I wasn’t in a good mood. This would be the fourth time in one morning that someone from the council had rung me about changes to the hostel. The next day, the committee was going to meet to give the go-ahead — or not — to the revised budget for a building that had already been so cut back, compromised and revised that I hardly wanted my name attached to it any more.

‘Jane, this is Caspar, Caspar Holt.’

‘What?’

‘It wasn’t necessary, but thank you for your postcard.’

It was the philosopher. I sat down, and breathed deeply.
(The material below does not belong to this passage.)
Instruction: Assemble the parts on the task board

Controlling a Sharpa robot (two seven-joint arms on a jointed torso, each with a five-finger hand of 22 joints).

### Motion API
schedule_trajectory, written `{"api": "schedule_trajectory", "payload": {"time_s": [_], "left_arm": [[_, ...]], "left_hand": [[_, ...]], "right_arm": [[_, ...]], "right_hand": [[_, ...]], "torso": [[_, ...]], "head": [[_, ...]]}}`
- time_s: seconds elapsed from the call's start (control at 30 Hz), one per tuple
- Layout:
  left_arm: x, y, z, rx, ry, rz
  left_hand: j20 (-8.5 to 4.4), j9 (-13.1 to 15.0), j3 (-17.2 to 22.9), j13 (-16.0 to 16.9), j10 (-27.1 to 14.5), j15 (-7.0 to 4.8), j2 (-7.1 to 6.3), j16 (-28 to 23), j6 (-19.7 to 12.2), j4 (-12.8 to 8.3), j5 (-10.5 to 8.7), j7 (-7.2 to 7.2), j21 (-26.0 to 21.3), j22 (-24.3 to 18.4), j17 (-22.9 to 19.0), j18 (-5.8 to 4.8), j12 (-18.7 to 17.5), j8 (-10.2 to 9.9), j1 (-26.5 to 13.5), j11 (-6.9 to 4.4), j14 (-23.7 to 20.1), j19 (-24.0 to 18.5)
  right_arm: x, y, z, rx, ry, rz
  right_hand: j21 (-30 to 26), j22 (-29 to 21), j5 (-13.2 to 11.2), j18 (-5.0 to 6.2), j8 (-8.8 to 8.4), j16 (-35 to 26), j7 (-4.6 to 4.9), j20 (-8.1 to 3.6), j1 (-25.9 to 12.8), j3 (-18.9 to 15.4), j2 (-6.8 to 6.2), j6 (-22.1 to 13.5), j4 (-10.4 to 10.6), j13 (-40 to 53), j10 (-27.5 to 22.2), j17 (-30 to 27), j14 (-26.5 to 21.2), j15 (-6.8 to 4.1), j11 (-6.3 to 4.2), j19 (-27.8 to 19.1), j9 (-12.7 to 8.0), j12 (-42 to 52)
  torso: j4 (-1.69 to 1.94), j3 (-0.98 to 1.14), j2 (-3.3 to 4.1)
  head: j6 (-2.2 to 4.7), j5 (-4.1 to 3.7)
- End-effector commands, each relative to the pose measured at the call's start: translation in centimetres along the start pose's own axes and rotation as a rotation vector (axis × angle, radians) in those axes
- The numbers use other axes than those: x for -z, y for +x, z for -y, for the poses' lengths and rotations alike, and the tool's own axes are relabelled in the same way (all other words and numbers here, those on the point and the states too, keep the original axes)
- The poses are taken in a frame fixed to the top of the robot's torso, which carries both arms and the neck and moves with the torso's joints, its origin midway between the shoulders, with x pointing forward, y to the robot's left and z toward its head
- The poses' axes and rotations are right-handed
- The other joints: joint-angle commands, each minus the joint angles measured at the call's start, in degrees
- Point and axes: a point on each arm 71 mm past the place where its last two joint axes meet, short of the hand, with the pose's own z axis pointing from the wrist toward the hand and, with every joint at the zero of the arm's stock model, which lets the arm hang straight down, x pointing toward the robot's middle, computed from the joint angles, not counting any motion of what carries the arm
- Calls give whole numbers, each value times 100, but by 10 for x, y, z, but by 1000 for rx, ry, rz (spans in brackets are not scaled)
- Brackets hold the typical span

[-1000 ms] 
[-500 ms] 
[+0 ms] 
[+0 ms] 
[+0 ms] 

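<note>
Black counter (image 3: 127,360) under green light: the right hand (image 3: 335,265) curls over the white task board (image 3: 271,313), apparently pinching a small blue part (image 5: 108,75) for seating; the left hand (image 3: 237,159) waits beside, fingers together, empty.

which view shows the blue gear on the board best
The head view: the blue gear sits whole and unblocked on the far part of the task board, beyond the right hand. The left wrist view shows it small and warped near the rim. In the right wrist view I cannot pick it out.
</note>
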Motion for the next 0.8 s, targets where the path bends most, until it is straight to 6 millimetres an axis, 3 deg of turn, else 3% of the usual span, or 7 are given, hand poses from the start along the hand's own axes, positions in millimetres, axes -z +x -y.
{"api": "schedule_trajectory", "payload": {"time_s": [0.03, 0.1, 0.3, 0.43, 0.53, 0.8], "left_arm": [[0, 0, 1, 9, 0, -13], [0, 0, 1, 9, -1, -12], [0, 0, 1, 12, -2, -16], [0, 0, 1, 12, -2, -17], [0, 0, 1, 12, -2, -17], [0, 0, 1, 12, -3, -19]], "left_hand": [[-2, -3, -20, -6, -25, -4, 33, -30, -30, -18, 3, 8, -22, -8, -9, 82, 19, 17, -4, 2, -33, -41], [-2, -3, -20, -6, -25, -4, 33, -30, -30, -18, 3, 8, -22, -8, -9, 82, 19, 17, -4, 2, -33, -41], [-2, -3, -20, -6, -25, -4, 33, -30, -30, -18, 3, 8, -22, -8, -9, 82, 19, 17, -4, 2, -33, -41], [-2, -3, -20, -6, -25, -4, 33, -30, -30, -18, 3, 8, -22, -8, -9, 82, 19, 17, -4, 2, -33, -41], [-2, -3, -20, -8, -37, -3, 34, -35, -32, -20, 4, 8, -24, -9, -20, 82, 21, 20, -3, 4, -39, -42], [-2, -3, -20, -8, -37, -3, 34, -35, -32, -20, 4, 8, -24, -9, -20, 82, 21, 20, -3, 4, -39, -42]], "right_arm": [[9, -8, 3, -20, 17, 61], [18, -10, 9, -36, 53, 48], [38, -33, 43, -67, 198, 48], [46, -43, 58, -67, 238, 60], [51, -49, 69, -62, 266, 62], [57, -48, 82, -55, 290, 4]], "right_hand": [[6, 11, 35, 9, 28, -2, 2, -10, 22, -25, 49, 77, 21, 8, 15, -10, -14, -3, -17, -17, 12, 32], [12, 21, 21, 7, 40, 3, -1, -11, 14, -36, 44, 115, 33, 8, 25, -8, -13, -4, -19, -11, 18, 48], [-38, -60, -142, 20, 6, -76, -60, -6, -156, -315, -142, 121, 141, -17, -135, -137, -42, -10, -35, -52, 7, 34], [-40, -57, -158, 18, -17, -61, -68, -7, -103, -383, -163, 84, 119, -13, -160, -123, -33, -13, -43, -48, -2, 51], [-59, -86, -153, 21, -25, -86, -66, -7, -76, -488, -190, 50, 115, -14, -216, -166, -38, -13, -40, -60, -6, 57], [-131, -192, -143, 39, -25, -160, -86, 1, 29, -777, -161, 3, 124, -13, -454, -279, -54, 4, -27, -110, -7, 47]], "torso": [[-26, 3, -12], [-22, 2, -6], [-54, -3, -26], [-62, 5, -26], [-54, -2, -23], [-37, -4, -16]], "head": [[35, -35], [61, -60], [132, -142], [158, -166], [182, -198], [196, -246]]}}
‘Oh, yes, well, I wanted to apologise for my behaviour that evening.’

‘In the circumstances, I think that you behaved with aplomb. I wondered if you’d like to meet?’

Oh God, a date.

‘Um, fine, I mean, when did you have in mind?’

‘How about now?’

‘Now?’

‘Well, in half an hour, then.’

I needed to sort out the final details for the next day’s committee meeting, I needed to go to the office, I desperately needed to wash my hair. It wasn’t a good day; it was my day for a rush and a sour bad mood.

‘Give me an hour. Where shall we meet?’

‘Number thirteen, Lincoln’s Inn Fields. I’ll meet you outside.’
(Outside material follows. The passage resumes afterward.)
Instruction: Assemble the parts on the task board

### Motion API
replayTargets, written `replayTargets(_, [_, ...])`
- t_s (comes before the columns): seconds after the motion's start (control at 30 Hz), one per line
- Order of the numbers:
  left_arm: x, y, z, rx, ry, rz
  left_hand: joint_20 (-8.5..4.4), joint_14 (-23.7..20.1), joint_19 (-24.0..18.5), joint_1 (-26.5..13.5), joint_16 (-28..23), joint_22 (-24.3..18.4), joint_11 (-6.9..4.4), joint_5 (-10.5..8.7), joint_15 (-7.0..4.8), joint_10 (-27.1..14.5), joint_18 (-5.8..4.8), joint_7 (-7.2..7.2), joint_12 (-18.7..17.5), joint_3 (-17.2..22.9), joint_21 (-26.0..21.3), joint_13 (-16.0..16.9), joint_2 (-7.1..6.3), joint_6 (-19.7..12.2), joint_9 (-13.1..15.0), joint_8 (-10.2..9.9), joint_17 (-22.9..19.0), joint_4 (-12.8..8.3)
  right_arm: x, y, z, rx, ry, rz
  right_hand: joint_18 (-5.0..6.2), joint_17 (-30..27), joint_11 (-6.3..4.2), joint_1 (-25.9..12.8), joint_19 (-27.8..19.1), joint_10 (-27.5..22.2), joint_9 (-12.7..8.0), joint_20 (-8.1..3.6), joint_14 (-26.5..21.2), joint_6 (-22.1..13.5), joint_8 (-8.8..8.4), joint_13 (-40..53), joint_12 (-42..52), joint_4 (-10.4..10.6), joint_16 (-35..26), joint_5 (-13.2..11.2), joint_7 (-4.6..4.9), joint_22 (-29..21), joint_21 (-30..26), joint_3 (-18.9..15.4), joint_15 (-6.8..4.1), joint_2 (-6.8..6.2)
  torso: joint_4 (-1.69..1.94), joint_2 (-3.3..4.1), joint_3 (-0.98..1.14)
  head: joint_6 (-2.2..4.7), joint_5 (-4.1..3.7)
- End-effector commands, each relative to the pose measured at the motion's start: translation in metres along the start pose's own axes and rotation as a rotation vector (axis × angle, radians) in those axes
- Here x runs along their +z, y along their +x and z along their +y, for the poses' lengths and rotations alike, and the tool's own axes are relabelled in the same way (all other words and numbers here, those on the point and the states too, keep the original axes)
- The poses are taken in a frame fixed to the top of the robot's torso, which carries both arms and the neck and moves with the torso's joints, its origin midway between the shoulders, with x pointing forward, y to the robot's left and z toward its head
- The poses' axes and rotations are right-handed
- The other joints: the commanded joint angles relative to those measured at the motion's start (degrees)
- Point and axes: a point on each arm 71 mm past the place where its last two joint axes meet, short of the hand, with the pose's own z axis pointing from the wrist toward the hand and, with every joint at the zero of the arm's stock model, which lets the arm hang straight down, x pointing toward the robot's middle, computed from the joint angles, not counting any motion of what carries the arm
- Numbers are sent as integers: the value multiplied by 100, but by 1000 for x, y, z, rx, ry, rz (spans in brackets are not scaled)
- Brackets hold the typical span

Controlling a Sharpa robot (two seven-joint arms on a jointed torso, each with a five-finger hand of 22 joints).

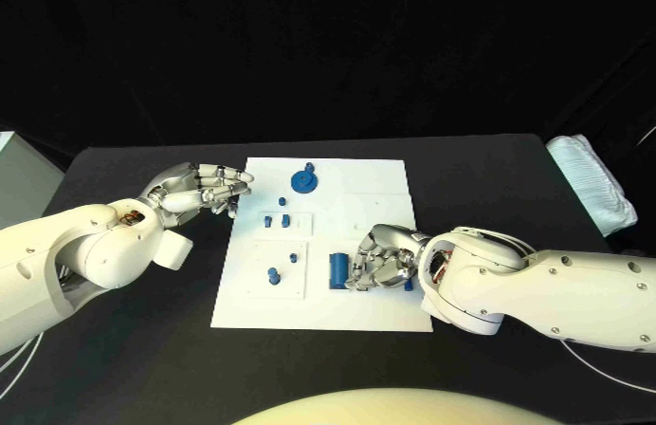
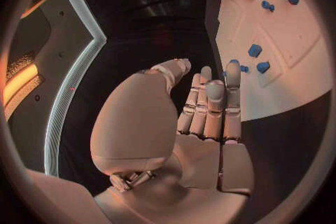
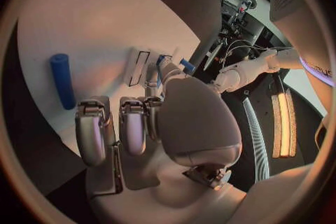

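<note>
right hand [image 1: 383,259]: at the board's 4 o'clock area, fingers curled in beside the blue cylinder [image 1: 339,269]; from the right wrist view the cylinder lies free on the white plate, apart from the fingertips, so the hand holds nothing.
left hand [image 1: 203,190]: off the board's 10 o'clock edge, fingers straight and side by side, empty.
task board [image 1: 369,306]: white plate at the centre of the black surface [image 1: 136,349].
parts: blue disc [image 1: 303,179] at 12 o'clock; small blue pieces [image 1: 275,221] mid-board; another [image 1: 274,276] toward 7 o'clock.
risk, roll: a sideways nudge from curled fingers could roll the cylinder away.
risk, grasp: closing off-centre may tip it or knock it out.
risk, neighbours: a sweep could disturb small loose pieces.
</note>
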Motion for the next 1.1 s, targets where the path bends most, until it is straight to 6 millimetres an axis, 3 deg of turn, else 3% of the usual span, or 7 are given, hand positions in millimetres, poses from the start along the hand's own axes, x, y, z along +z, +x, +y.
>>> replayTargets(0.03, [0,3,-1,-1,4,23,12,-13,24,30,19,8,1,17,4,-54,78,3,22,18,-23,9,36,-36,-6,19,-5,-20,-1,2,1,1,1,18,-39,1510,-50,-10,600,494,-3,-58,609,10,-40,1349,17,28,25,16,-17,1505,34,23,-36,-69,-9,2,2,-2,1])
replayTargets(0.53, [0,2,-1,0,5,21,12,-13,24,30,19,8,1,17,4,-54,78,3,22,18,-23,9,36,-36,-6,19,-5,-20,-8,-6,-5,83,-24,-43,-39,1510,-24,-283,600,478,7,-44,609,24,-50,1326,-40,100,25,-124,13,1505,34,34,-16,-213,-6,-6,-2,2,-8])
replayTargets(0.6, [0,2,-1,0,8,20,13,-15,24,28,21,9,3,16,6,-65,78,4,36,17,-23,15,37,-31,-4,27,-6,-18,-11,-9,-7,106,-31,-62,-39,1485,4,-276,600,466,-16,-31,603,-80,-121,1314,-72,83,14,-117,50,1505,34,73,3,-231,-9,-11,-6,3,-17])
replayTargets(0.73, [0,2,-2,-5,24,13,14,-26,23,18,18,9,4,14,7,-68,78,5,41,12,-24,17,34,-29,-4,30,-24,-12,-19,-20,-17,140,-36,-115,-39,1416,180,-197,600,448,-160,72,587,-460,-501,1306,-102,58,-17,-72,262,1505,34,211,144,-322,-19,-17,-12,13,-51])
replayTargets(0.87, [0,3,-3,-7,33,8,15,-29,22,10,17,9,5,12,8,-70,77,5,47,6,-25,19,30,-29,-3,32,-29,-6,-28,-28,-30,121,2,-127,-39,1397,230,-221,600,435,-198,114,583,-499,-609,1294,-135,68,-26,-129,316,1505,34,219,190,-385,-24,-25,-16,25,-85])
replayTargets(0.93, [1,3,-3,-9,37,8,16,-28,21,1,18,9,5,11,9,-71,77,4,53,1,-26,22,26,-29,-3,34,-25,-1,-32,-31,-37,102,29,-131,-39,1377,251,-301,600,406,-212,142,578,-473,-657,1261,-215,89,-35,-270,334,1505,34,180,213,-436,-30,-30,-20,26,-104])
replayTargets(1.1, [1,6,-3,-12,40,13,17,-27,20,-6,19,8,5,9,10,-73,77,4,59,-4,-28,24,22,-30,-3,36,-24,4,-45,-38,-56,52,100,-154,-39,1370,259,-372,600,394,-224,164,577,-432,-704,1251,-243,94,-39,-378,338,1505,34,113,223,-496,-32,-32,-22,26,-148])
I didn’t manage to sort out the committee details or phone the office. But I did wash my hair.

He was standing outside wearing the same bulky tweed coat he had worn at the ICA. He was engrossed in a paperback book so I was able to observe him before he saw me. His hair was ash-blond, long, curly and swept back off his forehead. He had round wire-framed glasses.

‘Sir John Soane’s Museum,’ I said to him. ‘Is this where you usually take girls on their first date?’

He looked up in surprise.

‘Yes, it probably explains my luck with women. But it’s free and it’s like walking around inside a man’s brain.’

‘Is that good?’

He put his hand lightly on my shoulder as we went through the front door, and into the strange interior, the space extending into the upper floors and down into the basement. He steered me into a room that was painted a dark rusty red. There were strange objects, architectural fragments, archaic instruments, eccentric works of art on every surface.
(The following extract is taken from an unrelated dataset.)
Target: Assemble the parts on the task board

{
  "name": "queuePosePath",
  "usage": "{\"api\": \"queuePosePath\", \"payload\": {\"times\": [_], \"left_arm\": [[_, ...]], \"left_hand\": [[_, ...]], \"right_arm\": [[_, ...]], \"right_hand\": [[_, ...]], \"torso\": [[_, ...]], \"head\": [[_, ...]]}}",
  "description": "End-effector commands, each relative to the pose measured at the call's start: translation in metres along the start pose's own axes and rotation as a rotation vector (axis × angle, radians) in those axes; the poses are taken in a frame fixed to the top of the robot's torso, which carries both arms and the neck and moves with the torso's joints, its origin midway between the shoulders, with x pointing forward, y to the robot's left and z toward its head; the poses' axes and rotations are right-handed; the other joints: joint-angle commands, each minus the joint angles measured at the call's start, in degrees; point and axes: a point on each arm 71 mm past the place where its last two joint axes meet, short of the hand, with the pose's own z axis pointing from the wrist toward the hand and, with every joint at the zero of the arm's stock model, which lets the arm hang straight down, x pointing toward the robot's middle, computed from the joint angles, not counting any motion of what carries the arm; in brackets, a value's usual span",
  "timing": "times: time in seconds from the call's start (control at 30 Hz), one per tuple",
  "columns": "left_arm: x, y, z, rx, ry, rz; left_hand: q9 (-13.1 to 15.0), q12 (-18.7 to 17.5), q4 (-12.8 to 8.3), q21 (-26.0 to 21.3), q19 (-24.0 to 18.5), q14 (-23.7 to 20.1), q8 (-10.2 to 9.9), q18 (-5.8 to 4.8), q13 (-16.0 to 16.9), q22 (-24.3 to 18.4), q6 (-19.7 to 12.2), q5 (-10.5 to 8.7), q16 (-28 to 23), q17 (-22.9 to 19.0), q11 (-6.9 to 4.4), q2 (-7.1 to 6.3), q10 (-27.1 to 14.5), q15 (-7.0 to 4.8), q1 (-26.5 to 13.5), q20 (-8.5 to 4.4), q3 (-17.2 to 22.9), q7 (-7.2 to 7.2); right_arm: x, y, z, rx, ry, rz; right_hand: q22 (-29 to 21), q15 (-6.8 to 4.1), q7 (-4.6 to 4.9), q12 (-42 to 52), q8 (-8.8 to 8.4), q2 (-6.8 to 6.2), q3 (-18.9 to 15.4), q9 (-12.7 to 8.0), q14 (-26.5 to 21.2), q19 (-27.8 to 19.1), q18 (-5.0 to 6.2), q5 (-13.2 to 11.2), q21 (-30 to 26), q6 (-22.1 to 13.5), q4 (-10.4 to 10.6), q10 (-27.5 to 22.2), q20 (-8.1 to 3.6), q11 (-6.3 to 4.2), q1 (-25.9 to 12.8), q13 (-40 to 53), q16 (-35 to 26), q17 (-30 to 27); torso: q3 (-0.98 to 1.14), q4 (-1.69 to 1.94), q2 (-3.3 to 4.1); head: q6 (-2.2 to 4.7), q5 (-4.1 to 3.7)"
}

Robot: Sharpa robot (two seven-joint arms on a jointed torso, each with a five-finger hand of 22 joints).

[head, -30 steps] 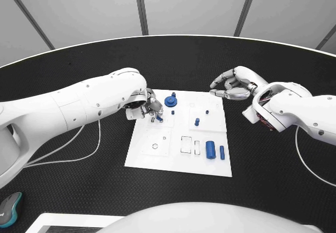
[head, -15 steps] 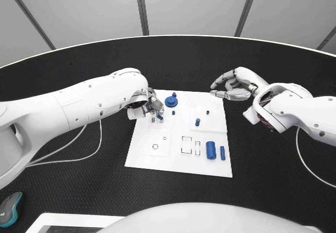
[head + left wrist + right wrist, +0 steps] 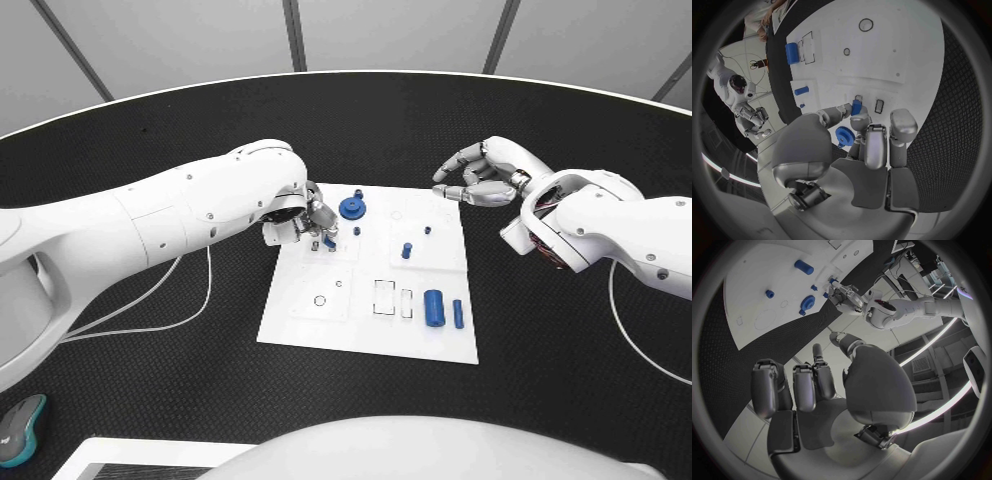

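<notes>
The left hand (image 3: 300, 222) is hovering over the far left part of the task board (image 3: 310, 330), pinching a small blue peg (image 3: 856, 107) between its fingertips just above the board's surface, beside a blue gear (image 3: 352, 209) standing near the far edge. The right hand (image 3: 483, 172) is hanging above the black table (image 3: 173, 380) just off the board's far right corner, its fingers curled inward and holding nothing. Two blue bars (image 3: 443, 308) are lying near the board's near right corner, with smaller blue pegs (image 3: 407, 250) standing toward the middle.
</notes>
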Motion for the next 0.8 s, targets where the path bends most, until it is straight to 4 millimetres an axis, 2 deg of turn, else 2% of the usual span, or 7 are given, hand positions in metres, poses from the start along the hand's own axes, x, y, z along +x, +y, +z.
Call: {"api": "queuePosePath", "payload": {"times": [0.03, 0.8], "left_arm": [[0.0013, 0.0, 0.0013, -0.003, 0.003, 0.003], [0.0054, 0.0014, 0.0049, -0.019, 0.011, 0.039]], "left_hand": [[1.46, 0.18, -1.55, 0.23, 0.36, 4.22, 4.17, -0.31, 0.07, 0.05, 1.45, 0.23, 0.31, 8.58, -0.02, 1.24, 0.31, -0.42, 0.46, 0.01, 1.83, -1.93], [1.51, 0.22, -1.64, 0.28, 0.42, 4.21, 4.2, -0.33, 0.13, 0.13, 1.45, 0.23, 0.3, 8.56, -0.04, 1.18, 0.4, -0.45, 0.45, -0.03, 1.91, -1.95]], "right_arm": [[0.0001, 0.0001, 0.0001, 0.0, 0.0, 0.0], [-0.0001, -0.0003, 0.0003, 0.0, 0.001, 0.0]], "right_hand": [[7.26, -0.42, 0.02, 0.08, 0.12, -0.06, 0.34, -0.01, 4.28, 1.72, 0.56, 0.11, -0.33, -0.3, -0.04, 0.09, -0.39, -0.32, -0.1, 6.98, -0.23, 7.85], [7.21, -0.44, 0.0, 0.09, 0.31, -0.12, 0.46, -0.03, 4.26, 1.7, 0.58, 0.3, -0.41, -0.33, -0.02, 0.1, -0.41, -0.34, -0.1, 6.98, -0.28, 7.79]], "torso": [[-0.01, -0.01, -0.03], [0.01, 0.0, -0.05]], "head": [[-0.07, -0.03], [-0.19, -0.08]]}}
‘Look at that,’ said Caspar, pointing out something shapeless. ‘That’s a fungus from Sumatra.’

‘A what?’

‘Actually, it’s a sponge.’

We walked on through improbably tiny corridors giving on to sudden even more improbable vistas, up and down, everything lined with a baffling array of objects.

‘Each room is like a separate part of the mind that planned it,’ he said. I noticed his hands were splashed with red paint at the knuckles, and his shirt collar was frayed.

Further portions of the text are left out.